Is that the fate you want associated with your career or company?

Tuesday, February 25, 2014

A $20 Taco

After hearing that Taco Bell plans add breakfast to their offer, my first thought was why?

Other than the basic business goal of have more opportunities to sell more stuff to more people, is this really in service of their brand? After breakfast, what's next?  Staying open 24 hours?  How about they offer table service with more expensive food to go after Chili's?  When does it end?

The point is that it never ends. 

CEOs aren't often rewarded for making beautiful, scarce products that have a fanatical following.  Instead, they succumb to investors' demand that the company outgrow, conquer, and eclipse their competition.

The customer is now more distracted and has more choices than ever before.  It may work.  The numbers may show a successful business,  but will it be the product that you gush about to your friends?

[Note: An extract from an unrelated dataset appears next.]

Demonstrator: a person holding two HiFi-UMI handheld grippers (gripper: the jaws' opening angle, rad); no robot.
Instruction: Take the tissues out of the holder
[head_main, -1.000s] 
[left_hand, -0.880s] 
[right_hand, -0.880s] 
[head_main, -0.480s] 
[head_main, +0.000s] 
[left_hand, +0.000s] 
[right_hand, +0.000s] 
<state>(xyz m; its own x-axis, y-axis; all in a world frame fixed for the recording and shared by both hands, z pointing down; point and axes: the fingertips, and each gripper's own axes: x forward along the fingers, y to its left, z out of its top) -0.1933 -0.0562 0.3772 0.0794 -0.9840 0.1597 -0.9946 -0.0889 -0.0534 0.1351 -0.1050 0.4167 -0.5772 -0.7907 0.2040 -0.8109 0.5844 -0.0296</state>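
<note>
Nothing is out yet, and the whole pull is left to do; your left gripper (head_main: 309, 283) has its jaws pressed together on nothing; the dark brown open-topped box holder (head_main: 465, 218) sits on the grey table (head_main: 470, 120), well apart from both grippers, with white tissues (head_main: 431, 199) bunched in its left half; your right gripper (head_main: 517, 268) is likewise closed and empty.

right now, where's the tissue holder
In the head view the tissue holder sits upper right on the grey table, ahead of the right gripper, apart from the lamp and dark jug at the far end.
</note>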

Suppose that instead of taking all that time, energy, and money required to execute a breakfast offer, Taco Bell invested the resources to create the absolute best taco in the world - a taco that people would gladly pay $20 to eat? 

It's okay to just make the best taco in the world. 
Your customers will reward you for it - and the ones that don't, can go eat at McDonald's.
  




Thursday, January 2, 2014

Looking For Love In All The Right Places

I pulled the last page out of my "365 Days of Beer" Calendar the other day and guess what I found?

Nothing: No website, no re-order form, no branding (I had forgotten who even published this), no prompting to re-establish me as a customer.

Thanks to Amazon and their amazing tools to have you find products and drive you to their site, I am able to re-order this.
(You're welcome Adams Media)
This was a failed opportunity for the publisher to tee me up for 2014.
There is even a blank page after December 31st.

As a business, you should always be marketing yourself, especially to captive audience customers.  The pump is primed with a buying customer. Unless you have completely annoyed them or turned them off, they need a specific reason to stop buying from you.

As publisher of that calendar, I would have put an extra page in the last three months of the year that prompted the reader to buy the next year's calendar, in addition to hitting me over the head at the end of the calendar.

Reinforce the love that your customers have for your products by giving them the tools and knowledge to buy more from you AND to tell their friends how much they love your product.

How about in November's and December's section, you are prompted to re-order and give one as a gift?

Give the customers that love your product the tools to continue the relationship and to help you build your tribe.